WORK TO BE COMPLETED |
Could you restate word for word only the lines below from the one holding "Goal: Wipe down" to the one holding "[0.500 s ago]", inclusive, and leave out the pictures?
_____
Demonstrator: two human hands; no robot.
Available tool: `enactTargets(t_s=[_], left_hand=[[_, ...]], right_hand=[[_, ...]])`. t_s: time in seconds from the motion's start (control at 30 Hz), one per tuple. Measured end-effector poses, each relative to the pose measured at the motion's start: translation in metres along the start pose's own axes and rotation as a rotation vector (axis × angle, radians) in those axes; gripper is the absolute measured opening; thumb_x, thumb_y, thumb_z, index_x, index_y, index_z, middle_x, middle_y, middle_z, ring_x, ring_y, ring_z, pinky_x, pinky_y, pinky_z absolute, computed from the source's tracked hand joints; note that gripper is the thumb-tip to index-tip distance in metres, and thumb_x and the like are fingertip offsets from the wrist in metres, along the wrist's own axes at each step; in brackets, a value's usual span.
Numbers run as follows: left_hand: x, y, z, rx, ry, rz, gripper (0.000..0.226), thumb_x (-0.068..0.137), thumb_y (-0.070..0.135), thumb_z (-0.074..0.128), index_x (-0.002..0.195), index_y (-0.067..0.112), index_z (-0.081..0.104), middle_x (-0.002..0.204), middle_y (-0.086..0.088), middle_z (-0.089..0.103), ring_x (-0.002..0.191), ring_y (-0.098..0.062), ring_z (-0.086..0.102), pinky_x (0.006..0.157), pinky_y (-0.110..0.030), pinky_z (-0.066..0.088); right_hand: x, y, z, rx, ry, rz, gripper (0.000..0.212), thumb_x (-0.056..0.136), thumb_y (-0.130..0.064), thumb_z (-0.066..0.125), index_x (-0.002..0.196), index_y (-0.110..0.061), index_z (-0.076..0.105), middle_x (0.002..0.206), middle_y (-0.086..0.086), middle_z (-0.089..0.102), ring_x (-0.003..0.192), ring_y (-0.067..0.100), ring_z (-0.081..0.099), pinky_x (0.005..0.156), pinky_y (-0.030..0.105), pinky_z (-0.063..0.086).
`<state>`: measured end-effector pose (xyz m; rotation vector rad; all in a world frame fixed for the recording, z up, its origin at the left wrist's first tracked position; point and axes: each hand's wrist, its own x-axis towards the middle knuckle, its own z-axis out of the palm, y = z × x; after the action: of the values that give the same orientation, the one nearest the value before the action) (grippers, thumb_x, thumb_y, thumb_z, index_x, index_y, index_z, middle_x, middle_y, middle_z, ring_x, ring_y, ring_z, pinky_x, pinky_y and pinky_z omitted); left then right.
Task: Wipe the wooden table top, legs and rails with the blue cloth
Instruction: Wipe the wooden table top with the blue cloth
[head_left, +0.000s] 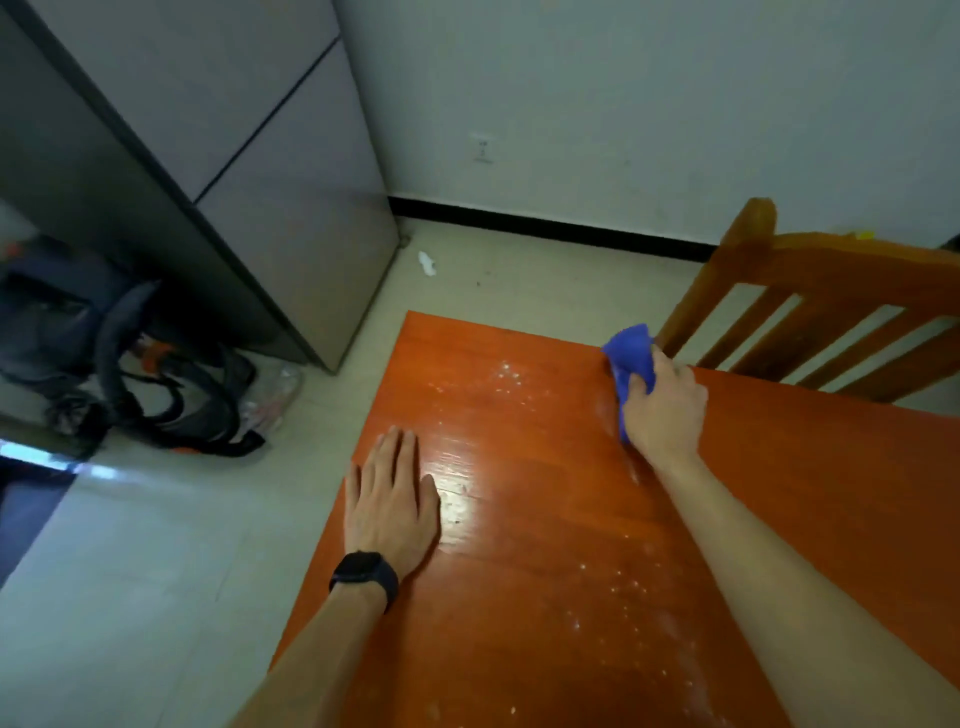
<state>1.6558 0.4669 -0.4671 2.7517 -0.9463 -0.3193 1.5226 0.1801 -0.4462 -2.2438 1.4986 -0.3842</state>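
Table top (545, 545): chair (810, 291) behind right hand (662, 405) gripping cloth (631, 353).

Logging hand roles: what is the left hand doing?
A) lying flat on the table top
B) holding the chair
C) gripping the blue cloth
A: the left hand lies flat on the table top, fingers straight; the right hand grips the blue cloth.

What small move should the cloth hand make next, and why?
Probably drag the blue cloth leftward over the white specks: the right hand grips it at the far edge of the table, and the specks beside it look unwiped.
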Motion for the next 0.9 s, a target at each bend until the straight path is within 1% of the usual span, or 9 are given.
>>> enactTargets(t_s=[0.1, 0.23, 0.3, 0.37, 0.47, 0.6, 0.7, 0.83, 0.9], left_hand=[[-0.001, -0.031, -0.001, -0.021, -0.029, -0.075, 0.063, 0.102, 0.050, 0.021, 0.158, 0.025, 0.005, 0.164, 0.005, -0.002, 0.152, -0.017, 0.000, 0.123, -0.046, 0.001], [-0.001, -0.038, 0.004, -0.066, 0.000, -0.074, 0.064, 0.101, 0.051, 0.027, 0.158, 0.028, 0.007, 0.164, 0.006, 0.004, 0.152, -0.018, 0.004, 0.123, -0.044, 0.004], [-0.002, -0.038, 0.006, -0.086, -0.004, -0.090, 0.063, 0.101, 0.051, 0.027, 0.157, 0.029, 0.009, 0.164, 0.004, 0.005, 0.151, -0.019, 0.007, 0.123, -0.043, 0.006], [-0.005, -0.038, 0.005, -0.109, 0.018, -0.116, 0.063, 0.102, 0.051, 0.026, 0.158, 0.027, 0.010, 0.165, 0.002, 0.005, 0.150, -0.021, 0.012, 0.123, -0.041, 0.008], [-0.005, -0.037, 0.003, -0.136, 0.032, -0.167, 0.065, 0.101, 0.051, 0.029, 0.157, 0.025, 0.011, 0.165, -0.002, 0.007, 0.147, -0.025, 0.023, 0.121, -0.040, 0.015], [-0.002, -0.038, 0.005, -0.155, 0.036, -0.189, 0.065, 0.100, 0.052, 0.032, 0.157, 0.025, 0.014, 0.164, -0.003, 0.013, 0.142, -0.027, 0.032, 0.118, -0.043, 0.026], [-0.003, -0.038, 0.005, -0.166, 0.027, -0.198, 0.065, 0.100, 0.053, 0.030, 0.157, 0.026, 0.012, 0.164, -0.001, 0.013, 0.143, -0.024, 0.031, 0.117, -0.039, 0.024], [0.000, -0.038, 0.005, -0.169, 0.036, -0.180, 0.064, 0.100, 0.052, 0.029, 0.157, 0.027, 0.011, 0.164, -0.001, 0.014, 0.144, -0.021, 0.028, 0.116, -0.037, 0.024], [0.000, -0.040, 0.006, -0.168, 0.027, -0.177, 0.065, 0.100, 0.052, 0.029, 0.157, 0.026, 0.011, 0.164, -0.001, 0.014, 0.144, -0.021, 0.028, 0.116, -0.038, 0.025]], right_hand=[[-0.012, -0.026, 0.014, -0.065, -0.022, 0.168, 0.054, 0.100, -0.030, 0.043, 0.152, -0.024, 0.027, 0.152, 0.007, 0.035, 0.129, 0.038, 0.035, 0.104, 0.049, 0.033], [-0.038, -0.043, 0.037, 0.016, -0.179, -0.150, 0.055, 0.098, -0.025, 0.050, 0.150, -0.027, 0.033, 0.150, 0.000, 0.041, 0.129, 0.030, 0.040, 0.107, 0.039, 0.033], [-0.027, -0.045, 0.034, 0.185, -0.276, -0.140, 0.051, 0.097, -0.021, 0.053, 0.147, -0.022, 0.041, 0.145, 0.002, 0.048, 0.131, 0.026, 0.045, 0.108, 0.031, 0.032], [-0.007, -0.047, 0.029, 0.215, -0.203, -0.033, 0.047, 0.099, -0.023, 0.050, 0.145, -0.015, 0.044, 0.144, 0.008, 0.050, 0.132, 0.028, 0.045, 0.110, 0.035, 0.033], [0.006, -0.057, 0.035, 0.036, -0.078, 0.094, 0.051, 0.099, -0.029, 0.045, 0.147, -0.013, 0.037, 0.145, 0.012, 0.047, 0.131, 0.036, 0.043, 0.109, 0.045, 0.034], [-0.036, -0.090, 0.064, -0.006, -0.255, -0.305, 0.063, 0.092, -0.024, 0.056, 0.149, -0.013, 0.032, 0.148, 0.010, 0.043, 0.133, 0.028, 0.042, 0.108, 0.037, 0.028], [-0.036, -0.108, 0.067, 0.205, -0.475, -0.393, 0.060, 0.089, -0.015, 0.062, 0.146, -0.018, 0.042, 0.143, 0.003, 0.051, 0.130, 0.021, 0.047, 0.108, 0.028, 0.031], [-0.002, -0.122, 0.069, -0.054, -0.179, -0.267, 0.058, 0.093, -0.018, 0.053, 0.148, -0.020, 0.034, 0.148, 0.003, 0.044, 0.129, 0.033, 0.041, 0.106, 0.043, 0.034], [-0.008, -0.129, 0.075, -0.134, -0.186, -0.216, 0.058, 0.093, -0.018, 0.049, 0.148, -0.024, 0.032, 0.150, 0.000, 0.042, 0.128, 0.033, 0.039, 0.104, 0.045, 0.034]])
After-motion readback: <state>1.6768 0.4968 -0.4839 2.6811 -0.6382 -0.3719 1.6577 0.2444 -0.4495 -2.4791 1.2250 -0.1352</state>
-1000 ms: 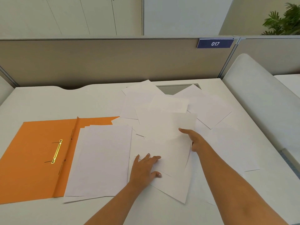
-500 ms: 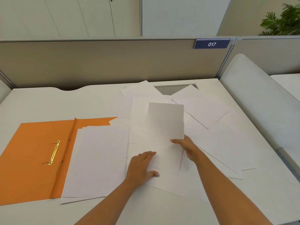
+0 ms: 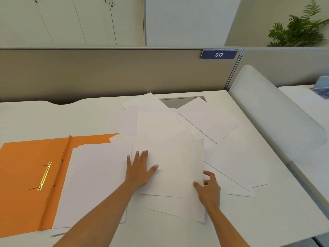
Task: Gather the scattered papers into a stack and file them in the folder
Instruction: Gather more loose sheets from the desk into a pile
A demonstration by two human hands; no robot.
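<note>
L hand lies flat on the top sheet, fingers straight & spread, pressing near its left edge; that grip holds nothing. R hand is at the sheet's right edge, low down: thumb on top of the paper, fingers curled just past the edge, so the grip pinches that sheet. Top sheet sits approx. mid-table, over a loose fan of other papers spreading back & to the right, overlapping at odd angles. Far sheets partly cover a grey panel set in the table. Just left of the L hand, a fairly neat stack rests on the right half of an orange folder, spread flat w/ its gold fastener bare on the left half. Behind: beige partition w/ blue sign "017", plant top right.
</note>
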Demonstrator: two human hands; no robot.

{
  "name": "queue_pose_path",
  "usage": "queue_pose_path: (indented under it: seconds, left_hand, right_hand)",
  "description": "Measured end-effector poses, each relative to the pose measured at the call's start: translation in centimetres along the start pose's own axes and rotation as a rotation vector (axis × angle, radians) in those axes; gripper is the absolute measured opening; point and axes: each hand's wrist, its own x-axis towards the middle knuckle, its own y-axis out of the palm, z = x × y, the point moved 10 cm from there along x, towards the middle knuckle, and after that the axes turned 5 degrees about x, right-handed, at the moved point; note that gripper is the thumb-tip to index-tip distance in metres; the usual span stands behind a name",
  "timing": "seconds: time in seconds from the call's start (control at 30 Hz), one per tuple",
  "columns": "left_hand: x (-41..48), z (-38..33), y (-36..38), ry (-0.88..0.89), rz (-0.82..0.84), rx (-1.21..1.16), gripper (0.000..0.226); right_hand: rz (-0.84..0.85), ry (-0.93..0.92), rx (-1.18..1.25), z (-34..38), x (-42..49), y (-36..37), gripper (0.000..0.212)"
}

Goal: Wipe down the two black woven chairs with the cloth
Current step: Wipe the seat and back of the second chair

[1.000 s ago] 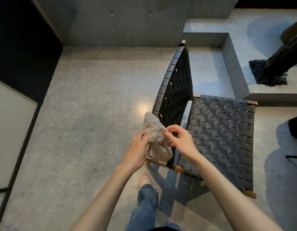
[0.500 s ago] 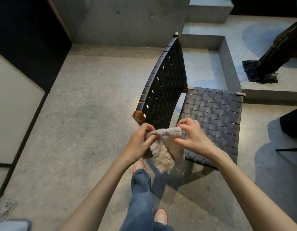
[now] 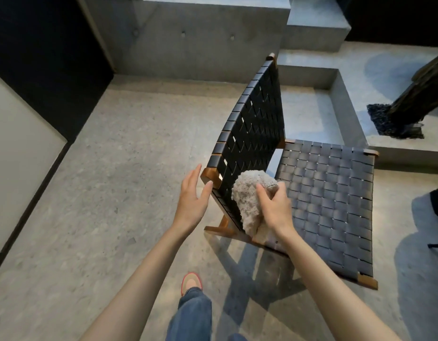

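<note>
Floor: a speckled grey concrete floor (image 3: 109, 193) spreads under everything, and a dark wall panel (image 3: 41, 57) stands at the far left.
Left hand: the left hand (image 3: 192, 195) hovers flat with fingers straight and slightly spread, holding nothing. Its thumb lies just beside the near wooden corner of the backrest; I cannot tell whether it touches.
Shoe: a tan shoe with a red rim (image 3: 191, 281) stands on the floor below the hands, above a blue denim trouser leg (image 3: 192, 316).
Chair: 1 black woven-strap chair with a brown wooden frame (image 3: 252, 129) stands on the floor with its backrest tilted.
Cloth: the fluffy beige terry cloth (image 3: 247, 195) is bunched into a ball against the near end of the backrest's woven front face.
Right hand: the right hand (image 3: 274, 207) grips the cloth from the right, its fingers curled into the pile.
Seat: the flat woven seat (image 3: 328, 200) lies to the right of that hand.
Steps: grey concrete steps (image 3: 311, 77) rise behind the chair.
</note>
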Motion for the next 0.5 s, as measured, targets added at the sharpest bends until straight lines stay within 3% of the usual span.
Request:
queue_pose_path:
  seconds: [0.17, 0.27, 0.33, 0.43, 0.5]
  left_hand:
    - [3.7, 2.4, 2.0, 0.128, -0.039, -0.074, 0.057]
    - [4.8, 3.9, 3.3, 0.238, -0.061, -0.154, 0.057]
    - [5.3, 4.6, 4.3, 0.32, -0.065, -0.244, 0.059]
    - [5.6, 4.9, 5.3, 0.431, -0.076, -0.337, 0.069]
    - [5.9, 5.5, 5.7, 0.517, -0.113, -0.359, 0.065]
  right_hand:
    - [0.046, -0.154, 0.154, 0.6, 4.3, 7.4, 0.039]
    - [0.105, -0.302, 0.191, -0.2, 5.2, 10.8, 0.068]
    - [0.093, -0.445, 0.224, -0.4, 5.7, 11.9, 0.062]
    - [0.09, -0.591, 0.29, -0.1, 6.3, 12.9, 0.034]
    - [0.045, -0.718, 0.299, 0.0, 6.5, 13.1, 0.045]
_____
WRITTEN SOLUTION |
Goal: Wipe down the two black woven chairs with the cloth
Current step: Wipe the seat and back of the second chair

[1.000 s ago] 
[0.500 s ago] 

There's no more to the output.